Die Eigentumsrückgabe stünde „hoch auf der Agenda der rumänischen Regierung“, deshalb werde die Nationale Restitutionsbehörde seit 2012 direkt vom Premierminister koordiniert, schrieb Botschafter Emil Hurezeanu dem Bundestagsabgeordneten Fabritius nach dem Gespräch im Deutschen Bundestag. Außerdem sei Rumänien „das einzige Land aus dem ehemaligen Ostblock, welches das Prinzip restitutio in integrum anwendet“. Allerdings könne er als Botschafter keinen Einfluss auf die Klärung einzelner Restitutionsfälle nehmen. Wichtigster Ansprechpartner aller Antragsteller sei nach wie vor die Nationale Restitutionsbehörde (ANRP). Wie in dieser Zeitung berichtet, hatte der rumänische Außenminister die Vertreter der Siebenbürger Sachsen und der Banater Schwaben bei einem Treffen am 30. Oktober 2015 in München ermutigt, die ungelösten Restitutionsfälle zusammenzufassen und an die Botschaft von Rumänien in Berlin zu schicken.

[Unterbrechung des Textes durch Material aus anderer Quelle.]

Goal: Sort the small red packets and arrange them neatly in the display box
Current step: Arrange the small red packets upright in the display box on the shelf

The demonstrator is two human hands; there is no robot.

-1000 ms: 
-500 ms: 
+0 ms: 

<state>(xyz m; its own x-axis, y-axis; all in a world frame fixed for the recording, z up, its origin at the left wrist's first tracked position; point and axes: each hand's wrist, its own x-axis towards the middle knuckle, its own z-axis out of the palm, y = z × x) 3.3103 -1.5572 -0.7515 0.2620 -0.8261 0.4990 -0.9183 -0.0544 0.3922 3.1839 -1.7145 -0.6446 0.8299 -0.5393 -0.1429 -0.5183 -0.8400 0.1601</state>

Botschafter Emil Hurezeanu erklärte gegenüber der Siebenbürgischen Zeitung, dass er bei künftigen Gesprächen die Vertreter der Siebenbürger Sachsen und Banater Schwaben über die Fortschritte bei der Lösung der Restitutionsfälle informieren werde.
Siegbert Bruss
Der Artikel wurde am 7. März 2016 und 14:40 Uhr aktualisiert.